[Stored entries]
-- Opening Marker --

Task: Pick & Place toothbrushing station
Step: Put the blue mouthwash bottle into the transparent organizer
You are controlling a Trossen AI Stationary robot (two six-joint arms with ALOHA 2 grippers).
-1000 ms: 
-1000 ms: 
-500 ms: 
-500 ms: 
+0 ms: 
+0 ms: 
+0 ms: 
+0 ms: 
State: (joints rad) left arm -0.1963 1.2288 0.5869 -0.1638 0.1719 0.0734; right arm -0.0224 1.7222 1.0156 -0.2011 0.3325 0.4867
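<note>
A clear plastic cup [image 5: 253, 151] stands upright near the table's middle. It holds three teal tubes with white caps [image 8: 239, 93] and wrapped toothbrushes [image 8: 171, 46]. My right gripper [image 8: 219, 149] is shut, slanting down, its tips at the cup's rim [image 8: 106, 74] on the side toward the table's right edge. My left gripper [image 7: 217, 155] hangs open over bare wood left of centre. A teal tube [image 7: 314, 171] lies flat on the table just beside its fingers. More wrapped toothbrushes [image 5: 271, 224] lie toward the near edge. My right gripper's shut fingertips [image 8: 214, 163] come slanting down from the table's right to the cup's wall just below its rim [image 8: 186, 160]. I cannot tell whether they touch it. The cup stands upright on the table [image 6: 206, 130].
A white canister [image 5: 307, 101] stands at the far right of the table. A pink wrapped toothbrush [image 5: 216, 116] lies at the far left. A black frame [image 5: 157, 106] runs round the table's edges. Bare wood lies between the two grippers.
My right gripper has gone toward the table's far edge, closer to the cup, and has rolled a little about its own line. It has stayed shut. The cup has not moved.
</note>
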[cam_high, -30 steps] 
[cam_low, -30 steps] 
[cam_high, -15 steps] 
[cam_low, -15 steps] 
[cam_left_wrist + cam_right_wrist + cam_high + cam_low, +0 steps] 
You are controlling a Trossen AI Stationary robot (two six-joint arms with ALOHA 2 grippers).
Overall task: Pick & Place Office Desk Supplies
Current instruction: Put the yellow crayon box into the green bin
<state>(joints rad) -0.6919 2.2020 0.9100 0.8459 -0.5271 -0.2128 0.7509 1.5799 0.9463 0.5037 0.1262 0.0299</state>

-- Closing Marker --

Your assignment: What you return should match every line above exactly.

Output for this task:
Task: Pick & Place toothbrushing station
Step: Put the blue mouthwash bottle into the transparent organizer
You are controlling a Trossen AI Stationary robot (two six-joint arms with ALOHA 2 grippers).
-1000 ms: 
-1000 ms: 
-500 ms: 
-500 ms: 
+0 ms: 
+0 ms: 
+0 ms: 
+0 ms: 
State: (joints rad) left arm -0.1963 1.2288 0.5869 -0.1638 0.1719 0.0734; right arm -0.0224 1.7222 1.0156 -0.2011 0.3325 0.4867
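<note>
A clear plastic cup [image 5: 253, 151] stands upright near the table's middle. It holds three teal tubes with white caps [image 8: 239, 93] and wrapped toothbrushes [image 8: 171, 46]. My right gripper [image 8: 219, 149] is shut, slanting down, its tips at the cup's rim [image 8: 106, 74] on the side toward the table's right edge. My left gripper [image 7: 217, 155] hangs open over bare wood left of centre. A teal tube [image 7: 314, 171] lies flat on the table just beside its fingers. More wrapped toothbrushes [image 5: 271, 224] lie toward the near edge. My right gripper's shut fingertips [image 8: 214, 163] come slanting down from the table's right to the cup's wall just below its rim [image 8: 186, 160]. I cannot tell whether they touch it. The cup stands upright on the table [image 6: 206, 130].
A white canister [image 5: 307, 101] stands at the far right of the table. A pink wrapped toothbrush [image 5: 216, 116] lies at the far left. A black frame [image 5: 157, 106] runs round the table's edges. Bare wood lies between the two grippers.
My right gripper has gone toward the table's far edge, closer to the cup, and has rolled a little about its own line. It has stayed shut. The cup has not moved.
</note>
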[cam_high, -30 steps] 
[cam_low, -30 steps] 
[cam_high, -15 steps] 
[cam_low, -15 steps] 
[cam_left_wrist + cam_right_wrist + cam_high + cam_low, +0 steps] 
You are controlling a Trossen AI Stationary robot (two six-joint arms with ALOHA 2 grippers).
Overall task: Pick & Place Office Desk Supplies
Current instruction: Put the yellow crayon box into the green bin
<state>(joints rad) -0.6919 2.2020 0.9100 0.8459 -0.5271 -0.2128 0.7509 1.5799 0.9463 0.5037 0.1262 0.0299</state>

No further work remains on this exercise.